Matawan's appeals to the Division prayed that each property be determined "to have a true value" of a stated amount (corresponding with the amount of the original assessment) and that the assessment be fixed at that figure. Further, as the result of our inquiry at oral argument, we are convinced that the taxpayers did not advance discrimination as an issue at the de novo hearing. This would seem to account for the absence of any formal proof on that issue by either side. The only "proof" now relied upon by the *116 taxpayers is a statement contained in the written report of their appraisal expert that the "equalization" ratio for 1966 had been 89.15%.

It is a general rule that, in determining tax appeals, the Division may not be guided by any standard other than that fixed by law (here 100% of true value) unless the taxpayer, alleging discrimination, proves the existence and general use by the assessor of a different common level or ratio of assessments to true value, and subjection of his property to a discriminatory assessment above that level. Cf. City of Passaic v. Botany Mills, 72 N.J. Super. 449, 457 (App. Div. 1962), certif. den. 37 N.J. 231 (1962). Where it is made to appear that there is no common level, relief from a discriminatory assessment may be had on the basis of the average ratio of assessments to true values. In re Appeals of Kents 2124 Atlantic Ave., Inc., 34 N.J. 21 (1961). In using the average ratio, consideration may properly be given to any weakness or imbalance which may appear in connection with its use, in order to assure that it is not grossly deceptive as a fair gauge of the ratio of assessments to true value. Id., at pp. 31-32. The award of relief based upon discrimination presupposes proof bearing on that issue and the opportunity of the municipality to meet such proof.

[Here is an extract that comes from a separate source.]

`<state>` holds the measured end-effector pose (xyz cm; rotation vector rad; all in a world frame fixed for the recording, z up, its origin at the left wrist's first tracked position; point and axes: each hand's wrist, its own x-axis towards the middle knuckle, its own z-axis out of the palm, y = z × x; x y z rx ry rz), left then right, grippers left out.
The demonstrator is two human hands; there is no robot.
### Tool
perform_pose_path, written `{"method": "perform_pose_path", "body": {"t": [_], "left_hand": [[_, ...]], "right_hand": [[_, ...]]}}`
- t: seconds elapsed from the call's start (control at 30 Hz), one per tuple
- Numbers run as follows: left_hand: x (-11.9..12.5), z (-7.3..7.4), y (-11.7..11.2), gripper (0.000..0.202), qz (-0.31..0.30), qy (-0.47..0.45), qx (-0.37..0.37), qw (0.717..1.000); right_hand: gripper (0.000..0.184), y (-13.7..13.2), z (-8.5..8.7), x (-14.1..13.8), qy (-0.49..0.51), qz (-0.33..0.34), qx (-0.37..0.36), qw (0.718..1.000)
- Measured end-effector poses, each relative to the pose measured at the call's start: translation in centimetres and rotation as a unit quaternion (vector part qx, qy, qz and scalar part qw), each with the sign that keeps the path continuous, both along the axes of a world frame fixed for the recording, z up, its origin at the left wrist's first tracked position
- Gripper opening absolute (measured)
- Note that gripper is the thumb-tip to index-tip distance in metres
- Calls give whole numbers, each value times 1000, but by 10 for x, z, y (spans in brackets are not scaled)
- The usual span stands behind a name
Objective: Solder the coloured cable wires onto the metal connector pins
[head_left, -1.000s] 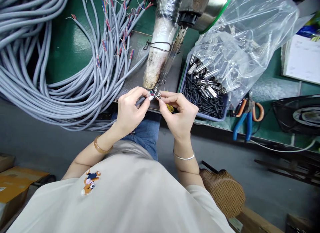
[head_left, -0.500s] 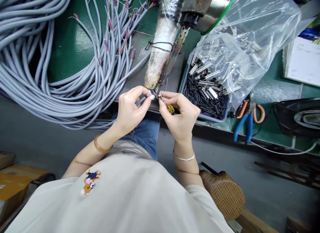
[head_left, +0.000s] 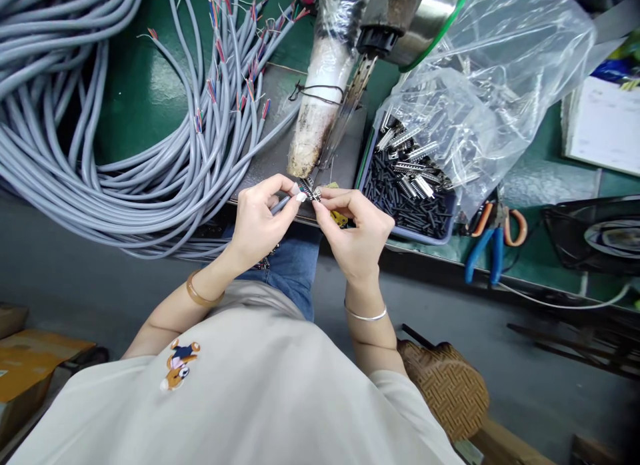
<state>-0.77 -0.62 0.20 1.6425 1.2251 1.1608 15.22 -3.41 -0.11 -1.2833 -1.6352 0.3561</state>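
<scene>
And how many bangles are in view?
2: a tan bangle on the left forearm and a silver bangle on the right forearm. Any under the sleeves would be hidden.

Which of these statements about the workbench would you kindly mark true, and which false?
1. The left hand holds a gray cable. True.
2. The right hand touches a metal connector. True.
3. The bin stands left of both hands. False: it stands to their right.
4. Colored wires show at ends in the cable bundle. True.
5. The bangle on the left wrist is silver. False: it is brown.
</scene>
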Motion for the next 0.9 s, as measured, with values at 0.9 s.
{"method": "perform_pose_path", "body": {"t": [0.9], "left_hand": [[0, 6, 0, 13, -7, 50, 90, 995]], "right_hand": [[11, -4, 4, 3, -39, -8, 2, 999]]}}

Since the issue of discrimination was not raised by the taxpayers either before the board or the Division, it was not error to fail to award relief on that score. Cleff Realty Co. v. Jersey City, 41 N.J. Super. 465 (App. Div. 1956), certif. den. 23 N.J. 58 (1956). Further, assuming that it had been raised as an issue, the proofs adduced were inadequate to sustain a claim of discrimination. North Bergen Tp. v. Venino, 45 N.J. Super. 143, 147 (App. Div. 1957). Here there was nothing before the Division but the statement, buried in the face sheet of an appraisal report, that the 1966 equalization ratio was 89.15%.

We turn next to consideration of Ravine's contention that the fixing of its assessment at a figure $14,000 higher *117 than the original assessment was error. Neither party has cited any reported case, and we know of none, which has passed upon the issue. Matawan relies principally upon N.J.S.A. 54:2-35 which, in the case of an appeal from an action of the county tax board, authorizes the Division to give "such judgment therein as it may think proper."

In Hackensack v. Rubinstein, 37 N.J.